Aujourd’hui, les questions sont posées : qui paie l’entretien, qui est sanctionné en cas de défaillance et par qui ? Cela mérite certainement plus encore de débats car il ne faudrait pas encourager des comportements individuels tendant à une certaine passivité pour faire peser le coût de l’entretien du réseau uniquement sur l’opérateur en charge du service universel.

Au-delà des détails concernant cette question, monsieur Chassaigne, le Gouvernement soutient vivement votre projet de clarification du droit en la matière.

Il entend aussi votre souhait s’agissant d’une plus grande transparence dans l’information donnée par l’opérateur de service universel sur l’état de son réseau et sur la nécessité de doter le régulateur de moyens de sanction adaptés à l’importance de l’enjeu.

Je me demande même si je ne serais pas allée plus loin dans l’édiction de cette obligation. Aujourd’hui, on parle beaucoup d’open data, c’est-à-dire de la mise à disposition de données au public. Il me semble que le rapport proposé pourrait être rendu public afin que l’ensemble de nos concitoyens puisse participer à cette démarche de veille pour connaître la qualité réelle du réseau de téléphonie fixe.

Le réseau de cuivre est encore aujourd’hui le seul qui irrigue la totalité de notre territoire. Nous avons collectivement la responsabilité de veiller à ce que rien n’entrave les opérations nécessaires pour assurer le maintien et le fonctionnement de ce réseau, de même qu’il nous revient de veiller à ce que l’opérateur qui en a la charge soit incité à intervenir afin que les défaillances qui ont pu être constatées par le passé ne se renouvellent plus.

Vous proposez l’intervention du maire, qui est en effet le mieux à même de connaître le comportement de tous les interlocuteurs locaux sur ces sujets. C’est là une autre originalité que nous soutenons.

La dégradation de petites choses de notre environnement quotidien – un poteau à terre, un câble qui pend, des réparations temporaires qui durent trop longtemps – contribue à un double sentiment.

Tout d’abord, un sentiment de déclin collectif d’un pays qui ne pourrait plus maintenir ce qui a été. Il est vrai que, chez nous, le réseau cuivre est très étendu.
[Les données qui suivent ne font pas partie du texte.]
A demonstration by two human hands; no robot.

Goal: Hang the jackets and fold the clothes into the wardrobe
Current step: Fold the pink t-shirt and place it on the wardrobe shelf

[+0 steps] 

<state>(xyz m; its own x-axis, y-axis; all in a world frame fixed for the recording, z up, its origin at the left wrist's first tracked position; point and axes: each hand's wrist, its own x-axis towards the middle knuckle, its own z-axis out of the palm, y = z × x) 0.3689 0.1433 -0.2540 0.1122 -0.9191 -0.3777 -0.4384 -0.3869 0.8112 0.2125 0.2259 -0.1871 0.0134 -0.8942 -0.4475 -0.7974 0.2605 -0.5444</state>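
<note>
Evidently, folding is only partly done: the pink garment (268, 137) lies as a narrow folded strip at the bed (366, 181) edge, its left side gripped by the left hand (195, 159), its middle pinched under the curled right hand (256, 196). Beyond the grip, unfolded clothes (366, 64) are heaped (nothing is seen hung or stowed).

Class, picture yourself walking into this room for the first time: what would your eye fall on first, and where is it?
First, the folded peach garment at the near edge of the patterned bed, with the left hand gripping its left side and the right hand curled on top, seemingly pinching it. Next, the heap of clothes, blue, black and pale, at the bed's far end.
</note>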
Un temps, il a conféré une longueur d’avance à la France et, dans la mesure où il a été construit avec un certain retard, il est relativement plus jeune que les réseaux équivalents dans des pays voisins.

Ensuite, un sentiment selon lequel certaines zones seraient reléguées et abandonnées, en particulier par les responsables politiques.

Ces petites choses ne sont pas triviales, tant elles font le lit de tous les extrémismes. Elles nourrissent un rejet à l’égard des responsables qui sont incapables d’apporter des réponses simples à des problèmes concrets.

Vous l’aurez compris, monsieur le rapporteur : ce sujet me tient à coeur. Il constitue un élément de réponse, modeste mais pragmatique, à ce malaise républicain, et vous trouverez aujourd’hui le Gouvernement à vos côtés.